The tension that had been simmering between Lily and Nathan reached a boiling point during the mock exams for the National Entrance Finals. For the first time, the school had invited external observers—reps from top-tier universities—to scout the potential "National Toppers." The pressure was a physical weight in the hallways, and for Lily, the stakes had never been higher.
In the Vane household, the expectation was clear. Nathan had to be the one the scouts noticed. He had to be the face of the Vane legacy at Imperial University. Lily’s role was to be the invisible support, the one who ensured he stayed sharp but never outshone him in the presence of the guests.
During the mathematics mock, Lily found herself staring at a question that was designed to separate the geniuses from the merely gifted. It was a complex problem involving multi-variable calculus and fluid dynamics—a problem she had solved for fun in her spare time. She looked at her paper, then at the clock, and finally at Nathan, who was three rows ahead, his pen stationary, his hand periodically rubbing his temples. He was stuck.
Lily felt a surge of cold, calculated instinct. If she solved this, the scouts would see her. If she solved this, Nathan’s struggle would be highlighted in high-definition contrast.
Choose, her mind whispered. Be the shadow or be the truth.
She picked up her pen and began to write. She didn't hold back. She didn't calculate the margin. For thirty minutes, she was no longer the Vane ward; she was a mathematician. The logic flowed onto the page with a grace that felt like a long-overdue exhale. She finished the entire paper with ten minutes to spare and turned it over, the ink still wet.

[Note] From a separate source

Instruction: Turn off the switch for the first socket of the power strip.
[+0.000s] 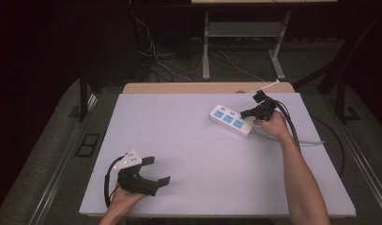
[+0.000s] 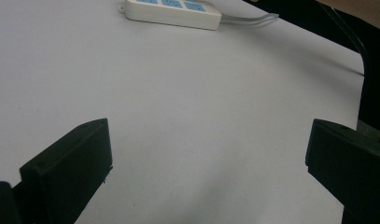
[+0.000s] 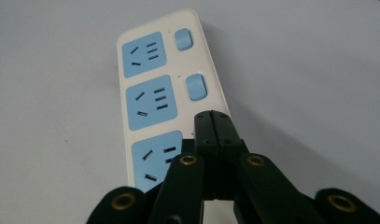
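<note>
— Hovering right over the power strip (image 1: 231,120) now, that's the right gripper (image 1: 245,114), jaws pressed flat together with nothing pinched between them.

— And look at the right gripper view: the closed tips (image 3: 214,122) sit over the strip's edge by its third switch, next to the nearest blue socket (image 3: 158,161). Whether they actually touch the plastic, I cannot tell from here.

— Two blue rocker switches (image 3: 196,86) are visible ahead of the tips, three blue sockets in a row beside them.

— Where's the strip lying?

— On the white table (image 1: 188,150), far right part, set at a slant, with its grey cable (image 1: 308,142) running off toward the right edge, under the person's right forearm.

— And the other hand?

— Left gripper (image 1: 159,171) is well apart from the strip, low at the near left of the table, jaws spread wide and holding nothing. In its own view there's bare tabletop between them, the strip (image 2: 171,11) far off at the top.
</note>
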Demonstrator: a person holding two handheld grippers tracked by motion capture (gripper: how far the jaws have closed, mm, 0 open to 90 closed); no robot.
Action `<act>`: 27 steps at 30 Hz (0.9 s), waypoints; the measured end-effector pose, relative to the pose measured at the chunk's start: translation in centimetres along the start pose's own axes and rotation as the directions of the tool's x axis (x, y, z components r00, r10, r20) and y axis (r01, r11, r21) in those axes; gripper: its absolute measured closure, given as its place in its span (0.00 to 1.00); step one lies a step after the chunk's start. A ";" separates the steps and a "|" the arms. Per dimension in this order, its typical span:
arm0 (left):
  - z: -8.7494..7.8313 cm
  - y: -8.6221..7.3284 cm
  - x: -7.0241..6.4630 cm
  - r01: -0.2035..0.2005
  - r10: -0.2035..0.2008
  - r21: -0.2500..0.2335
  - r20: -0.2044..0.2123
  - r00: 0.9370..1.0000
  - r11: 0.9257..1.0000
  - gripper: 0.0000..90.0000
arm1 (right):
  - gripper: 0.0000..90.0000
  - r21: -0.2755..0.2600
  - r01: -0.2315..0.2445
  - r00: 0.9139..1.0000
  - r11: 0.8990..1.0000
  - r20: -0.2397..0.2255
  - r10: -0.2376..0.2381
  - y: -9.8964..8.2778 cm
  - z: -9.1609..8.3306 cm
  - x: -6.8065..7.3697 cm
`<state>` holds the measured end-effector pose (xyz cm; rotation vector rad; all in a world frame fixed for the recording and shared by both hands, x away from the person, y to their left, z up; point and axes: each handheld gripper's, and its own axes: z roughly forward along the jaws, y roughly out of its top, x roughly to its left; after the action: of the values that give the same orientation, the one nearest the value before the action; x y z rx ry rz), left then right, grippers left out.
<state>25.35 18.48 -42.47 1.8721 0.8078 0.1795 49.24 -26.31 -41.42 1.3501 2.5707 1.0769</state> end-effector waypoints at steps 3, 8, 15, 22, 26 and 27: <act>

When the results were returned the following day, the room was silent. The external observer, a stern man from Imperial University, walked directly to Lily’s desk.
“This proof,” he said, laying her paper down. “It’s a shortcut I’ve only seen in doctoral papers. Who taught you this, Miss Lily?”

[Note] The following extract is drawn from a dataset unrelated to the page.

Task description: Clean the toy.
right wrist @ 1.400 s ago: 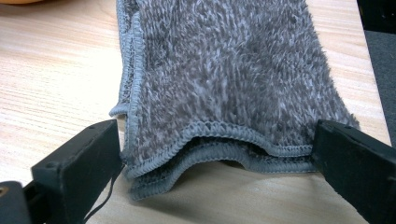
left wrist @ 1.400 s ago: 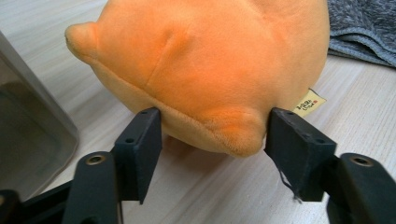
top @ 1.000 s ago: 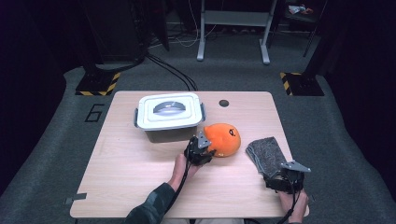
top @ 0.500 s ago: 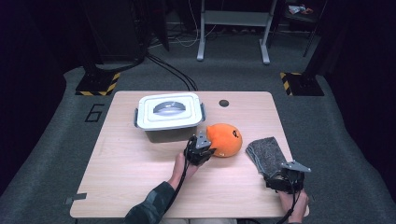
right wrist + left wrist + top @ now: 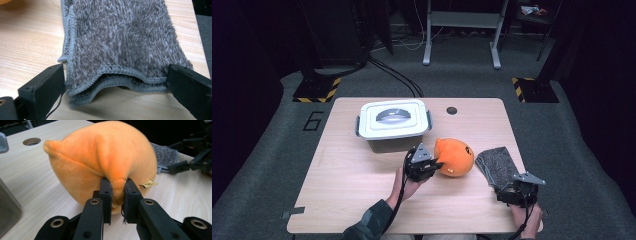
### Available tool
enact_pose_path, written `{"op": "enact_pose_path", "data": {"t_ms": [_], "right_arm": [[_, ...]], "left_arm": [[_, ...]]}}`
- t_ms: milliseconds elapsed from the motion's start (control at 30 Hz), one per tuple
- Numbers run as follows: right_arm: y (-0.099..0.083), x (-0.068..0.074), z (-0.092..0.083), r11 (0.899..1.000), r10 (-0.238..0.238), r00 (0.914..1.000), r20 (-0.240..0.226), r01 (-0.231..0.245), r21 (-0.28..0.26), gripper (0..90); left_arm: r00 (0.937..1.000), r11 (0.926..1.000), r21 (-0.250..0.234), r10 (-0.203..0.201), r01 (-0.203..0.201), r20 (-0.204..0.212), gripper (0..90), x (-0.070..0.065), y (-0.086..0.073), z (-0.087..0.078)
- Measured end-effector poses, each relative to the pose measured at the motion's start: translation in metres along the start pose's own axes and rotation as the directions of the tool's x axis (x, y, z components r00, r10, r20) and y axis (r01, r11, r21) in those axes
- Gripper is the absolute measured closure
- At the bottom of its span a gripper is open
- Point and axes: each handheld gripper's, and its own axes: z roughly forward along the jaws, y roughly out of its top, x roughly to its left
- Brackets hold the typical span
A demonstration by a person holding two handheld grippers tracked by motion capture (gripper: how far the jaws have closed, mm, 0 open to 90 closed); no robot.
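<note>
Beside the white box with its lid (image 5: 393, 120) sits a soft orange plush toy (image 5: 455, 156), just to the box's right and a bit nearer the person. A moment ago the left gripper (image 5: 428, 166) had its jaws wider around the toy's edge; now they have just closed, and in the left gripper view a fold of orange fabric (image 5: 117, 191) is pinched tight between the two black jaws. The toy also looks tipped up a little on that side compared with before, so the grab seems to have worked and the toy is ready to be lifted. The lid looks shut, so if the toy is going into the box, the lid will need to come off first. Farther right of the box, past the toy, lies a folded grey cloth (image 5: 497, 164). The right gripper (image 5: 512, 192) waits at the cloth's near end and has not moved. Its jaws stand wide, one on each side of the cloth's edge (image 5: 117, 75), touching it lightly but not squeezing it.
</note>
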Motion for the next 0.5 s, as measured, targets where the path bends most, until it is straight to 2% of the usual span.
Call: {"op": "enact_pose_path", "data": {"t_ms": [167, 300, 400, 433, 500], "right_arm": [[0.0, -0.001, 0.0, 1.0, -0.006, 0.9999, -0.009, 0.006, -0.002, 1.1], [0.001, -0.002, -0.001, 1.0, 0.001, 0.9998, -0.021, -0.002, -0.003, 0.5], [0.002, -0.008, -0.002, 0.999, 0.044, 0.9972, -0.061, -0.045, -0.011, 0.0], [0.004, -0.009, -0.004, 0.999, 0.049, 0.997, -0.059, -0.05, -0.012, 0.0], [0.01, -0.009, -0.007, 1.0, 0.028, 0.9985, -0.046, -0.029, -0.01, 0.0]], "left_arm": [[1.0, 0.9994, 0.035, 0.002, -0.002, 0.008, 79.8, 0.001, -0.01, 0.006], [0.9997, 0.9984, 0.052, 0.022, -0.023, 0.009, 79.3, -0.001, -0.012, 0.007], [0.9989, 0.997, 0.062, 0.046, -0.046, 0.003, 78.9, -0.003, -0.012, 0.007], [0.9988, 0.9968, 0.064, 0.049, -0.049, 0.004, 78.8, -0.003, -0.013, 0.007], [0.9989, 0.9967, 0.067, 0.046, -0.046, 0.008, 78.6, -0.002, -0.014, 0.006]]}}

The entire class turned to look. Nathan’s face drained of color. He looked at his own paper—a respectable 88%—and then at Lily’s 100%. The gap was no longer a whisper; it was a scream.
“I... I figured it out myself,” Lily whispered, her heart sinking as she saw Nathan’s jaw tighten.
The scout nodded, impressed. “We will be watching your National results very closely. You are a rare talent.”
The rest of the day was a blur of icy stares and whispered conversations. Nathan didn't say a word to her. He didn't even look at her during lunch. He spent the afternoon with Marcus and Leo, the three of them huddled together, their laughter sounding jagged and forced.
The car ride home was the most terrifying thirty minutes of Lily’s life. The silence was not peaceful; it was the silence before a landslide. When they finally pulled into the Vane driveway, Nathan didn't wait for the driver to open the door. He slammed it open and marched into the house, Lily trailing behind him like a condemned prisoner.
He didn't go to the library or the lounge. He went straight to the foyer, where his parents were waiting to hear about the scouts' visit.
“She did it on purpose,” Nathan said, his voice trembling with a rage he could no longer contain. He pointed at Lily, who was standing by the door, her head bowed. “She showed off. She made me look like an i***t in front of the Imperial reps.”
Master Vane looked at Lily, his expression unreadable. “Is this true, Lily? Did you disregard our instructions to keep a low profile?”
“I just answered the questions, Uncle,” Lily said, her voice small. “I didn't think—”
“You didn't think?” Nathan roared, stepping toward her. “You knew exactly what you were doing! You wanted them to see you. You wanted everyone to know that the little orphan is smarter than the Vane heir. You’re ungrateful, Lily. You’ve been living off us for fifteen years, and the moment you get a chance to repay us by being humble, you spit in our faces!”
“Nathan, that’s enough,” his mother said, though her eyes were just as cold. She looked at Lily with a profound disappointment. “Lily, we took you in when you had nothing. We gave you a name, an education, and a future. But it seems we also gave you an arrogance you haven't earned. If you cannot support this family, then you are a liability, not an asset.”
The word liability felt like a slap. Lily looked at the three people who were the only family she had left. She saw the betrayal in Nathan’s eyes, the cold calculation in Master Vane’s, and the resentment in the Matriarch’s.
“Go to your room,” Master Vane commanded. “We will discuss your future after the National Exams. But know this: if you humiliate our son again on a public stage, there will be no more mercy.”
Lily fled to the East Wing. She locked her door and leaned against it, her breath coming in ragged gasps. For the first time, the "Architecture of Second Place" hadn't just cracked; it had collapsed. She realized that she could no longer live in the shadow. But the light was just as dangerous.
She sat at her desk and pulled out her National Exam registration. She had two weeks left. Two weeks to decide if she would finish her life as a Vane habit or begin her life as Lily—the girl who survived the rain.
Outside her window, the Beijing sky began to pour, the sound of the rain a rhythmic reminder of the night she had lost everything. But as she looked at her perfect mock exam paper, she realized that this time, she wasn't the one being crushed. She was the one who was about to break the world that had tried to keep her small.